Task item
Lines with the string "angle" must each be copied from the listing.

Given material
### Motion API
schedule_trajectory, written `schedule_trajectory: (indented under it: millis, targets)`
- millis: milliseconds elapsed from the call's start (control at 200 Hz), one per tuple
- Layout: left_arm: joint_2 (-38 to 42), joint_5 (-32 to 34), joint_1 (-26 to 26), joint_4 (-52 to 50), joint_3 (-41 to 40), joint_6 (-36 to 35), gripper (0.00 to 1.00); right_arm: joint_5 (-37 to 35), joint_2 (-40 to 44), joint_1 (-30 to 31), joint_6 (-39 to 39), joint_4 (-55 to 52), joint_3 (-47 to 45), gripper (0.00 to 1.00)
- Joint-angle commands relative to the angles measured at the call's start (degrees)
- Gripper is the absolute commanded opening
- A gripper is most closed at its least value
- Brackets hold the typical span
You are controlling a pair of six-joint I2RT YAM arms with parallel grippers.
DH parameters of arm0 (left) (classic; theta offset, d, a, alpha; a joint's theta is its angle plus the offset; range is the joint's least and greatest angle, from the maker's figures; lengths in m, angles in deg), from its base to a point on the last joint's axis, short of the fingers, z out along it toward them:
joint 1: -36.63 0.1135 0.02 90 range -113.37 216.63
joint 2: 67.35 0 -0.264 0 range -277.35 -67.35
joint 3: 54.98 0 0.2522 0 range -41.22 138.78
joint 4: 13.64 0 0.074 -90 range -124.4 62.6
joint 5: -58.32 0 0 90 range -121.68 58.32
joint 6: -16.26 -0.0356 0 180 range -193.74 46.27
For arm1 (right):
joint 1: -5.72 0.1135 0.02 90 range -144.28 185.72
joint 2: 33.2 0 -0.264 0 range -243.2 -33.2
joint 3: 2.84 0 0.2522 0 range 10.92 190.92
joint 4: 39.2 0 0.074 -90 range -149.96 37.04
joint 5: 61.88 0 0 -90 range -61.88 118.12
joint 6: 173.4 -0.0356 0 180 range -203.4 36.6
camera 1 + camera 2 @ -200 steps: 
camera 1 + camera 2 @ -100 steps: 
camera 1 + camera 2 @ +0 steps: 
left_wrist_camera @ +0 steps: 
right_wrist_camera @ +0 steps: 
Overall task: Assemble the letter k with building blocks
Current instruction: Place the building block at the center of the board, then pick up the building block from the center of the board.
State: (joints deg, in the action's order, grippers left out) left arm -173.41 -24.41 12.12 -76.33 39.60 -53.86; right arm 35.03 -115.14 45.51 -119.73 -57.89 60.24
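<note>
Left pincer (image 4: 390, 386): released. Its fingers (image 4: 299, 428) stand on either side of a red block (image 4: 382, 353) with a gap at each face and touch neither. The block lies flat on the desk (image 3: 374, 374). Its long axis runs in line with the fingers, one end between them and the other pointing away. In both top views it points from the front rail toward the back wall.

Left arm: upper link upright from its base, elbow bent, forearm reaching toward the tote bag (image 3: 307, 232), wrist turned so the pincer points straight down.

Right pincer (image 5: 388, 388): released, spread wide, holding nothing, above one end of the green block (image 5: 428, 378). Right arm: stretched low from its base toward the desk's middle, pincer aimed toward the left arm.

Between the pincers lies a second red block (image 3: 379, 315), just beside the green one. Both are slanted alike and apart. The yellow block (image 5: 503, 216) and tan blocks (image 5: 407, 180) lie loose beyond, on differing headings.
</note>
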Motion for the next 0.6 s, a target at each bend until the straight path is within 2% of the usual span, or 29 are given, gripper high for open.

Response area
- Joint-angle commands relative to the angles measured at the call's start (degrees)
DH parameters of arm0 (left) (classic; theta offset, d, a, alpha; a joint's theta is its angle plus the offset; range is the joint's least and greatest angle, from the maker's figures; lengths in m, angles in deg), from its base to a point on the last joint's axis, short of the fingers, z out along it toward them:

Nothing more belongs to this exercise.